> [The data]
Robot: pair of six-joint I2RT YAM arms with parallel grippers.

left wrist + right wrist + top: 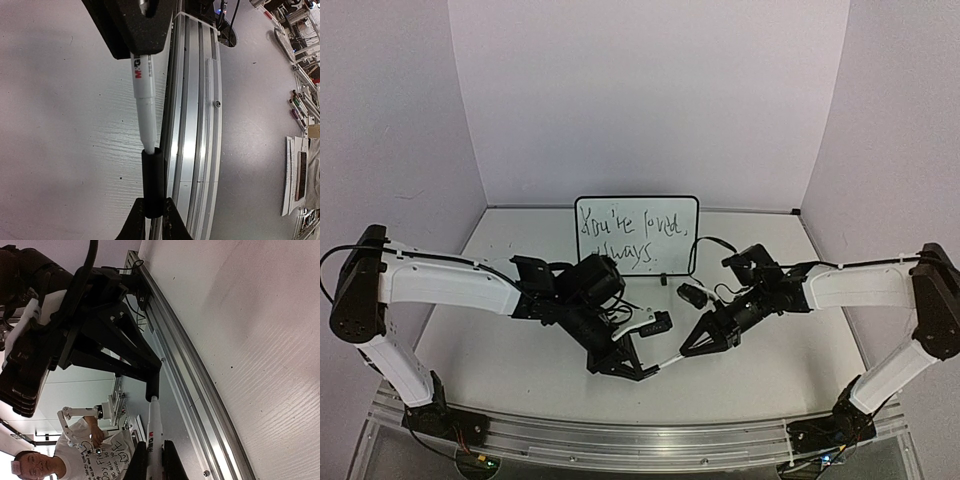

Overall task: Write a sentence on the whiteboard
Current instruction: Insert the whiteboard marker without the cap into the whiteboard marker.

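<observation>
Whiteboard (678, 255) stood upright at far tabletop (500, 360) edge, sentence (630, 238) written, behind both arms. Left jaws gripped cap (153, 180), right jaws marker (142, 95) barrel. Marker axis ran between them, cap partly on.

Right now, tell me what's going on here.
The sentence is written on the whiteboard. In front of it the two arms meet: the right gripper is shut on the marker, and the left gripper is shut on its black cap, with the marker's tip inside the cap. It looks like recapping, though that's a guess.
</observation>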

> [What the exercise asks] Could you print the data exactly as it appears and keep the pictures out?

> [Exercise answer]
Robot: pair of six-joint I2RT YAM arms with parallel grippers.

left wrist + right wrist + top: 

Overall task: Write a sentence on the whiteboard
Current instruction: Insert the whiteboard marker without the cap into the whiteboard marker.

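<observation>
Whiteboard (678, 255) stood upright at far tabletop (500, 360) edge, sentence (630, 238) written, behind both arms. Left jaws gripped cap (153, 180), right jaws marker (142, 95) barrel. Marker axis ran between them, cap partly on.

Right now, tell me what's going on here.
The sentence is written on the whiteboard. In front of it the two arms meet: the right gripper is shut on the marker, and the left gripper is shut on its black cap, with the marker's tip inside the cap. It looks like recapping, though that's a guess.
</observation>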

There is no more to this exercise.